In the listing that follows, find the lines with the string "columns" and report how many there are, without commentary.
Segment Open
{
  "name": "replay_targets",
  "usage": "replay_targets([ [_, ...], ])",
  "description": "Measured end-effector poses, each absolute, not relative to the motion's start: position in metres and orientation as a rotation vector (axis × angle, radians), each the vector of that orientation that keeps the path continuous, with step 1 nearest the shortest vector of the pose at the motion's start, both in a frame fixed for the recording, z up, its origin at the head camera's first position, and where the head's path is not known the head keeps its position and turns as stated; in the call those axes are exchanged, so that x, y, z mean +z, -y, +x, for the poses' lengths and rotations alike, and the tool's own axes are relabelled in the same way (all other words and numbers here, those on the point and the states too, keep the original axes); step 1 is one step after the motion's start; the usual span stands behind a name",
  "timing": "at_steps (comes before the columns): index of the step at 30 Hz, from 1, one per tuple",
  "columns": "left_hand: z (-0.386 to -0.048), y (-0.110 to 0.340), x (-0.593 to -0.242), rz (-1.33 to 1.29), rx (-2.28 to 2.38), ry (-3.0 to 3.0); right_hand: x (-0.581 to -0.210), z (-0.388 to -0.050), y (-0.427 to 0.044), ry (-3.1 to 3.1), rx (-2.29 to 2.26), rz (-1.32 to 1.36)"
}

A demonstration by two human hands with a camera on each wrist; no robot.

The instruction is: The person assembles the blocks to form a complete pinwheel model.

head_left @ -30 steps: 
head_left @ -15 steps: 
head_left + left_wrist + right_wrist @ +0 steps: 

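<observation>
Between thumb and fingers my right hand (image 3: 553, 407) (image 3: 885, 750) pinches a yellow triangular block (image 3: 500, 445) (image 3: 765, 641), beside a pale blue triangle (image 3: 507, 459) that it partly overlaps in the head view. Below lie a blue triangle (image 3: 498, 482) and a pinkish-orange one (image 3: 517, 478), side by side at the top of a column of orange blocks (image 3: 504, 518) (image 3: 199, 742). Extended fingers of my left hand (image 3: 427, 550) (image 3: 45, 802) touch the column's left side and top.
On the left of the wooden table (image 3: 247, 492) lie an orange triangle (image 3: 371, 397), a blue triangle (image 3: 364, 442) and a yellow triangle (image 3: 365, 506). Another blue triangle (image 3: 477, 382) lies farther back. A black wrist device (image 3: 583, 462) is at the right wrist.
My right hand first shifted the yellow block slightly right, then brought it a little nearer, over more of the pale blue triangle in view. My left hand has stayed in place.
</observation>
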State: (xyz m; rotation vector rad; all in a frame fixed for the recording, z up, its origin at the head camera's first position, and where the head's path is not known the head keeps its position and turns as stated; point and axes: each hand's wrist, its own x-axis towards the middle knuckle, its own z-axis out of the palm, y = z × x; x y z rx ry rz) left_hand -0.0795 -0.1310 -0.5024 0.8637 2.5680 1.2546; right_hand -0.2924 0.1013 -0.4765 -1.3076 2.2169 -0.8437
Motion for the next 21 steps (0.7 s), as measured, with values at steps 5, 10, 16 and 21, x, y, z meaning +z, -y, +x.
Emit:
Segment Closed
_Answer space_. 2